Likiery to trunki alkoholowe, zawierające sporo cukru i odznaczające się silnym aromatem.
Znane są likiery:
gorzkie - korzenno ziołowe,
owocowe - produkowane na nalewkach owocowych,
kakaowe, kawowe i herbaciane,
emulsyjne - na przykład likier jajeczny
specjalne - kminkówka, czyli Alasz, oraz Goldwasser
kremy - gęste i słabsze niż poprzednie.
Domowe likiery są bardzo smaczne i w niczym nie ustępują wyrobom przemysłowym.
Pije się je w niewielkich (25 ml) kieliszkach.
Likiery pije się po posiłku, na deser, do kawy oraz dla przyjemności smakowej.
Trunki te służą także do aromatyzowania lodów, kremów tortow i innych deserów, a takie do napojów mieszanych, koktajlów i "long-drinków".
Temperatura podawania likierów jest zróżnicowana, zależy od gatunku.
Na przykład, schładzane do temperatury 8-10st.C powinny być: "Advocat", likier anyżowy, "Creme de menthe", likiery cytrusowe, "Irish Mist", likiery kakaowe, kminkowe itd.
W temperaturze 10-12st.C podawać należy likiery gorzkie, korzenne i ziołowe.
Temperatura 12-14st.C jest najwłaściwsza dla likierów czekoladowych, kakaowych, migdałowych, owocowych, orzechowych itd., a także kremów, czyli likierów o gęstej konsystencji i bardzo słodkich.
Likiery bywają kolorowe i bezbarwne.
Pierwsze sporządza się przez macerację (nalew na owoce i substancje pochodzenia roślinnego) lub perkolację (tak zwana maceracja obiegowa, polegająca na ciągłym ruchu spirytusu, który wielokrotnie przenika warstwy surowca).
Likiery można oczywiście przyrządzać przez kombinację tych dwóch metod.
Likiery bezbarwne sporządza się z nalewów destylowanych, z których odpędza się alkohol z substancjami aromatycznymi, pochodzącymi z surowca.
Warto wiedzieć, iż niektóre szlachetne likiery ziołowe dojrzewają w beczkach przez wiele lat.
1 komentarz:
Witam,
Pisze Pan o kminkówce...
Poszukuję przepisu na osiemnastowieczną wrocławską kminkówkę.
w XVIII w.
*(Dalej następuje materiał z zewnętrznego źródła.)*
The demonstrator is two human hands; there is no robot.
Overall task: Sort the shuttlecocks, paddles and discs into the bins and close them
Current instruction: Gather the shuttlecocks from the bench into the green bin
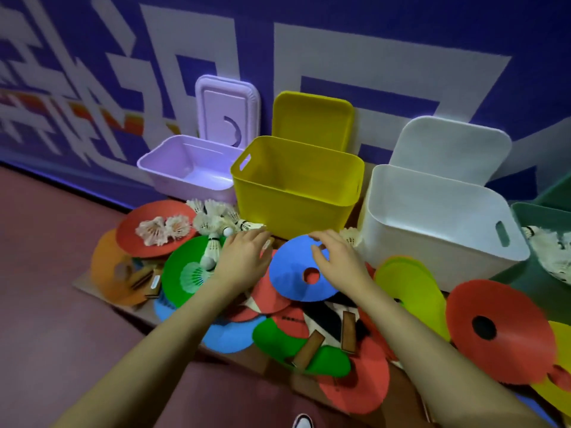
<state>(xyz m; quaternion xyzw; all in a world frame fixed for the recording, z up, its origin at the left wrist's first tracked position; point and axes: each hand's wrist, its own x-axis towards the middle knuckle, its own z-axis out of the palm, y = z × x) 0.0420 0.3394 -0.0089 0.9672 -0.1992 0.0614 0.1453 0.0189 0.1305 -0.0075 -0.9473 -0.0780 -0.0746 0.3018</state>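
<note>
Here, in the head view, the right hand (335,261) lies with spread fingers on the blue disc (296,276), just before the yellow bin (293,193). The left hand (244,254), fingers straight, reaches left of the disc, near the shuttlecocks (213,217)

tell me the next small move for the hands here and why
Probably close the right hand on the blue disc and lift it toward an open bin, perhaps the yellow bin just behind. The fingers already rest on the disc's far edge, it lies on top of the pile, and all three bins look empty with lids propped behind. The left hand reaches among the shuttlecocks.
</note>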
Wrocław słynął ze swych likierów i wódek, produkowanych i sprzedawanych na każdym rogu ulic. Szczególną renomą cieszył się eksportowany do wielu krajów Breslauer Kümmel, czyli właśnie ta sławna kminkówka. Pijano ją w Berlinie, Wiedniu, Moskwie, a nawet w Konstantynopolu. Uwielbiała ją Caryca Katarzyna, a Fryderyk II leczył nią bóle żołądka.
W źródłach jest pełno zachwytów na jej temat, ale nie ma przepisu.
Strasznie by mi się on przydał do kącika kulinarnego serwisu o historii Wrocławia http://spacerownik.wroclawski.eu , za którego rozwój jestem odpowiedzialna.
Czy wie Pan może, według jakiego przepisu robiono słynny wrocławski Breslauer Kummel??